2. The Trans-Alaska Pipeline System
3. The Alaska National Interest Lands Conservation Act
4. The Exxon Valdez Disaster and the Oil Pollution Act of 1990
5. Oil, Wilderness, and Alaska: The Enduring Conflict
George J. Busenberg is an associate professor of environmental management and policy at Soka University of America.
"Busenberg's well-researched documentation of how and why environmental policy was shared makes the theoretical framework bearable and broadly applicable to many areas. His interviews and graphical representations broaden the appeal of his book and may even attract casual readers."
"You can tell from the content that the author put his heart and soul into a careful analysis of land usage and resource allocation [...] an outstanding job of putting together the whole picture."
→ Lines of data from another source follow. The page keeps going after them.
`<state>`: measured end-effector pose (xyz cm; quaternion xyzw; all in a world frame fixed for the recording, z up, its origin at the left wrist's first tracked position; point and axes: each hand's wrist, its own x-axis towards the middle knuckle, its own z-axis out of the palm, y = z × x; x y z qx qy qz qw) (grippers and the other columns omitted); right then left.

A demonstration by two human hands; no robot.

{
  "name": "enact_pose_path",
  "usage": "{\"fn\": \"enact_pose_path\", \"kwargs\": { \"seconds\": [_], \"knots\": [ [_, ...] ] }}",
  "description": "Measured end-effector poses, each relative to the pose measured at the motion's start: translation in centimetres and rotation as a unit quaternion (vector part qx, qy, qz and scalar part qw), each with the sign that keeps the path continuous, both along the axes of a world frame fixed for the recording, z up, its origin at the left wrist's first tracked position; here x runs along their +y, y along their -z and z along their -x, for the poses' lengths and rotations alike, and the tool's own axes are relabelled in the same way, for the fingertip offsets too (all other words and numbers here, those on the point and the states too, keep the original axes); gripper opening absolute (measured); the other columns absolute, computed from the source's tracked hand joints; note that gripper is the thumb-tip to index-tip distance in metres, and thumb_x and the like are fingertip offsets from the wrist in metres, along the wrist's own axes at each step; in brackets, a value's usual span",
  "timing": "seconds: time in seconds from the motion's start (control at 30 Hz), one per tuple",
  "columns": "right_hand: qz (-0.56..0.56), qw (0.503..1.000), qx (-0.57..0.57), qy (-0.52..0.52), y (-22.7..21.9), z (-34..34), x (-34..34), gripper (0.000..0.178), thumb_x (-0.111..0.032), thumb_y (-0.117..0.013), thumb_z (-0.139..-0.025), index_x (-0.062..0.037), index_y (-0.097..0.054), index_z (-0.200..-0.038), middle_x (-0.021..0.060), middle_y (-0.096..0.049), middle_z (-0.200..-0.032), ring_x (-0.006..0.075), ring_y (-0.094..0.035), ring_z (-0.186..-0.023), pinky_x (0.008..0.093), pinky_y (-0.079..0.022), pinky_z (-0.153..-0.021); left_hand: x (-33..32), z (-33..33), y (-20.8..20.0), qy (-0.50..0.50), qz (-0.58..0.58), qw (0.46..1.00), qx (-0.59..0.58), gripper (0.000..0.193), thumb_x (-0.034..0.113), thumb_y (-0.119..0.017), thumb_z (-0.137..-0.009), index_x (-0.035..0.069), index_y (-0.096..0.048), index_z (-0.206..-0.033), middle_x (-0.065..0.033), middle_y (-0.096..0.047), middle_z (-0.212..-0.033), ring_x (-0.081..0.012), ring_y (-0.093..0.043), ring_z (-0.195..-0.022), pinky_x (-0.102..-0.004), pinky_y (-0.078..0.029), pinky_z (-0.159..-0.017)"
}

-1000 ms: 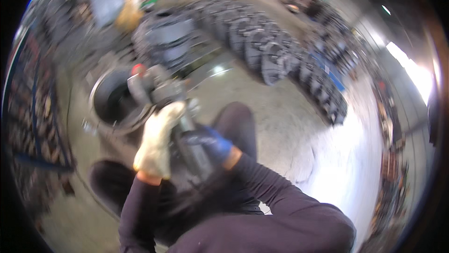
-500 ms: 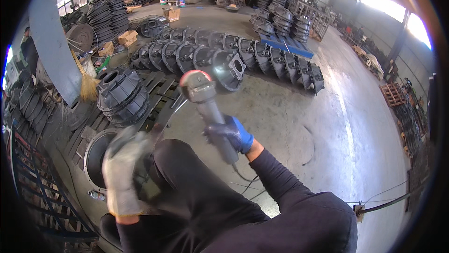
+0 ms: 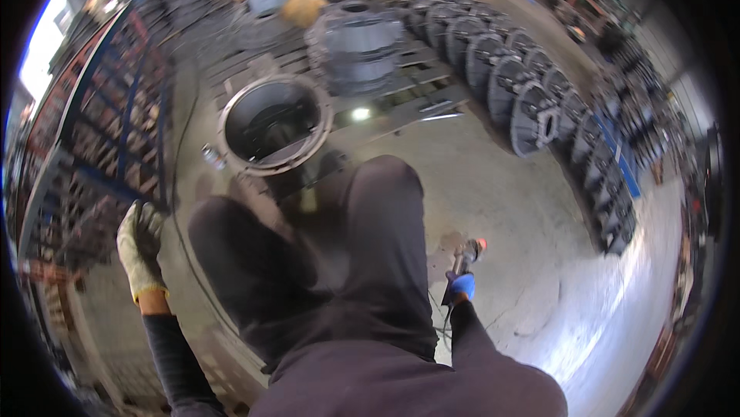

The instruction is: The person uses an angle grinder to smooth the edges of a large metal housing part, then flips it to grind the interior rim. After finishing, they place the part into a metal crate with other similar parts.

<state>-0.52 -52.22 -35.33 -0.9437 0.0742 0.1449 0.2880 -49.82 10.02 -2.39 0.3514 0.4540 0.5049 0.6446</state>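
Note:
My right hand (image 3: 462, 286), in a blue glove, is closed round the body of an angle grinder (image 3: 464, 258). The grinder is low over the floor to the right of my knee, its red disc facing away from me, with a dark cord trailing behind. My left hand (image 3: 140, 246), in a whitish knit glove, is out at the left near a blue metal rack. Its fingers are loosely bent and apart, with nothing seen in them. Just beyond my knees stands a round, flanged metal housing (image 3: 327, 112), its dark hollow mouth facing up.
A small can (image 3: 213, 156) stands left of the housing. Behind is a wooden pallet (image 3: 420, 82) bearing a ribbed casting (image 3: 358, 51). Rows of dark castings (image 3: 532, 118) curve along the right. The blue rack (image 3: 116, 178) borders the left; a cable (image 3: 187, 251) crosses the floor.
The view has swung down and left. My right hand has lowered the grinder from in front of me to beside my right knee. My left hand has moved away from the housing, out left.

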Motion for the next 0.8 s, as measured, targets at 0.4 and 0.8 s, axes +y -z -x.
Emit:
{"fn": "enact_pose_path", "kwargs": {
  "seconds": [0.4,0.8],
  "knots": [
    [0.238,0.969,0.026,0.07,2.7,-2.0,5.3,0.051,-0.038,-0.087,-0.088,-0.0032,-0.074,-0.122,0.0201,-0.081,-0.115,0.0408,-0.081,-0.102,0.0553,-0.064,-0.089,4.2,-6.6,8.0,0.146,0.058,0.987,0.016,0.016,0.021,-0.075,-0.106,0.007,-0.071,-0.111,-0.0099,-0.075,-0.103,-0.0251,-0.071,-0.089,-0.0369,-0.059,-0.079],
    [-0.164,0.892,-0.212,-0.364,-9.2,-14.1,30.2,0.024,-0.019,-0.072,-0.104,-0.0077,-0.079,-0.124,0.0204,-0.083,-0.111,0.0388,-0.082,-0.097,0.0472,-0.064,-0.085,10.4,-19.2,14.9,0.243,-0.058,0.898,0.363,0.036,0.029,-0.069,-0.109,0.006,-0.078,-0.135,-0.0016,-0.081,-0.114,-0.0143,-0.074,-0.1,-0.0287,-0.057,-0.09]
  ]
}}
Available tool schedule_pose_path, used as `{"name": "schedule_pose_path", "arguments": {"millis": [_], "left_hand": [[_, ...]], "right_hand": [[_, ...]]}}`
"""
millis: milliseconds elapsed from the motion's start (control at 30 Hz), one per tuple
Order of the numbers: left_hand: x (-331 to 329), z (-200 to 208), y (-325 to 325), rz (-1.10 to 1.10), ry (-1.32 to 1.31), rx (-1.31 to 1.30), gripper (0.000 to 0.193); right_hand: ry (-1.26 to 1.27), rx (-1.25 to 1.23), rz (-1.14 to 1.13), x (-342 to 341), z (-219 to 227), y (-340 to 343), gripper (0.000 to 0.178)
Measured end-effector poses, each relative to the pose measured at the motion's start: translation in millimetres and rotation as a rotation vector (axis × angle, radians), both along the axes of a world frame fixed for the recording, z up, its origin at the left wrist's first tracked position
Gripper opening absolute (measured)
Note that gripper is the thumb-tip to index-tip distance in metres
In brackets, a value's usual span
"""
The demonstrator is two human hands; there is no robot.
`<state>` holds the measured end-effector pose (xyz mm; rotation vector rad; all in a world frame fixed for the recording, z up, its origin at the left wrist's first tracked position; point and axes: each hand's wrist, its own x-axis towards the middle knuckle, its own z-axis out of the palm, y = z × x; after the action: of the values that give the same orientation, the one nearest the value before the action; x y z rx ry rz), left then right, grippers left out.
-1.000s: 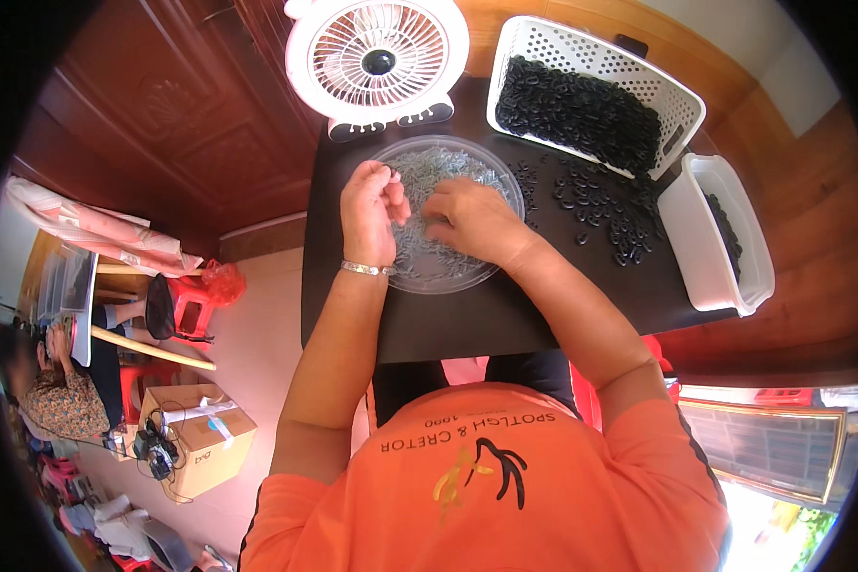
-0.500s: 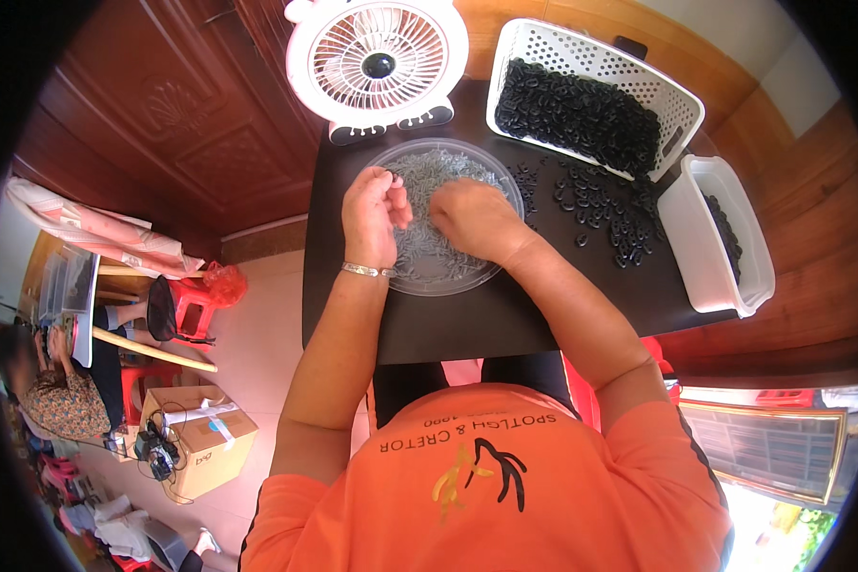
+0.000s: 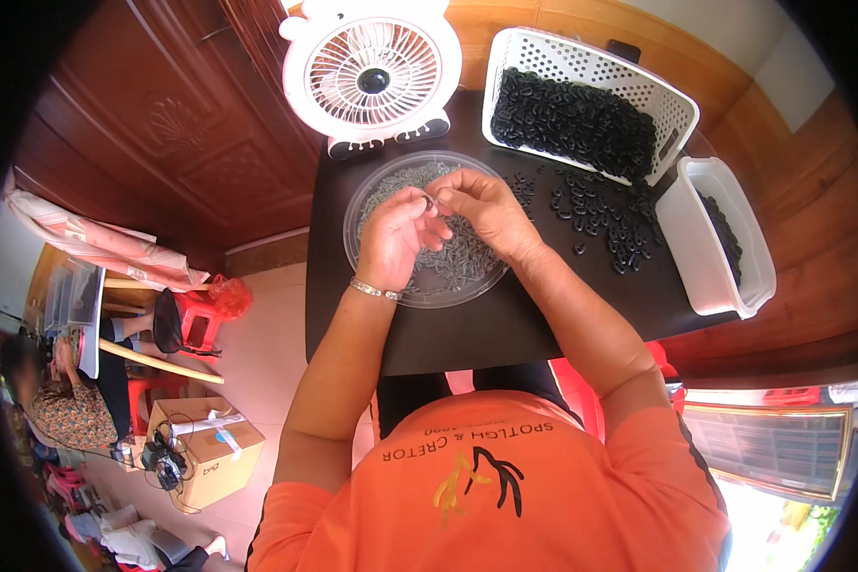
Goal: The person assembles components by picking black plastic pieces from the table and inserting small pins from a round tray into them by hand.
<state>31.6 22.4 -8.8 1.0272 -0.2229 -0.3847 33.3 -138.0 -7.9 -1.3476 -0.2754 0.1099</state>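
My left hand (image 3: 396,238) is over the round clear tub, holding a small dark ring-shaped piece (image 3: 430,203) between thumb and fingers. My right hand (image 3: 491,217) meets it there, thumb and finger pinched against that piece. Anything else in the right fingertips is too small to make out. Below both hands, the clear tub (image 3: 419,300) holds a heap of small grey slender pieces (image 3: 462,267). Right of the tub, many loose black oval pieces (image 3: 591,208) lie scattered on the dark table (image 3: 429,348).
A white perforated basket (image 3: 677,103) full of black pieces stands at the back right. Beside it is a white bin (image 3: 701,257) with more black pieces. A white fan (image 3: 374,81) stands behind the tub. At far left, another person sits near a cardboard box (image 3: 219,458).
My right hand has risen from the grey pieces and come to my left fingertips. My left hand has moved slightly right and nearer, and the two now meet at the dark piece.
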Motion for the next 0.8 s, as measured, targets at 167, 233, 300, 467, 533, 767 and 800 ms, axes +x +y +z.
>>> {"name": "schedule_pose_path", "arguments": {"millis": [167, 233, 300, 467, 533, 767, 800], "left_hand": [[4, -8, 3, -0.022, 0.003, -0.056, 0.015], [3, -7, 3, 0.007, 0.017, -0.029, 0.015], [1, -4, 2, 0.026, 0.004, 0.015, 0.015], [-4, 3, -3, 0.119, -0.112, 0.171, 0.016], [-4, 3, -2, 0.125, -0.187, 0.251, 0.016], [-6, 8, -5, 0.075, -0.188, 0.276, 0.017], [-7, 6, -8, 0.131, -0.32, 0.347, 0.016]], "right_hand": [[0.005, -0.002, 0.019, -4, 2, 6, 0.015], [-0.148, -0.159, -0.028, -3, -1, 6, 0.014], [-0.2, -0.287, -0.079, -1, -4, 4, 0.015], [-0.332, -0.537, -0.205, -7, 3, 7, 0.021], [-0.295, -0.6, -0.19, -10, 7, 7, 0.025], [-0.228, -0.548, -0.202, -9, 6, 5, 0.028], [-0.257, -0.585, -0.209, -7, 5, 4, 0.028]]}}
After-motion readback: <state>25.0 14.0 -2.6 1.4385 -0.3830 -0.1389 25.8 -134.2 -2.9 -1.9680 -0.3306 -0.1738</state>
– San Francisco Book Review
"Provides useful information and analysis, and it could provide reading for a case study on the Alaska pipeline in an environmental or energy policy class. Its short length, limited scope, and clear explanations make it ideal for such uses."
– Journal of Environmental Studies & Sciences
"This book presents the results of years of archival research supplemented with interviews to present a well-informed and empirically rich history of several substantial policy developments: the construction and steady operations of the Trans-Alaska pipeline; the decision in the late 1970s to put aside a huge amount of land in the largest single extension of wilderness protection in US history; the impact of the Exxon Valdez catastrophe on subsequent policymaking regarding maritime shipment of oil; the politics of the Arctic National Wildlife Refuge; and efforts to protect polar bears on the north slope of Alaska in the face of climate change through an innovative use of the Endangered Species Act. It will be seen for years as the most comprehensive treatment of environmental politics in Alaska and as an excellent study of the nature of policy change more generally."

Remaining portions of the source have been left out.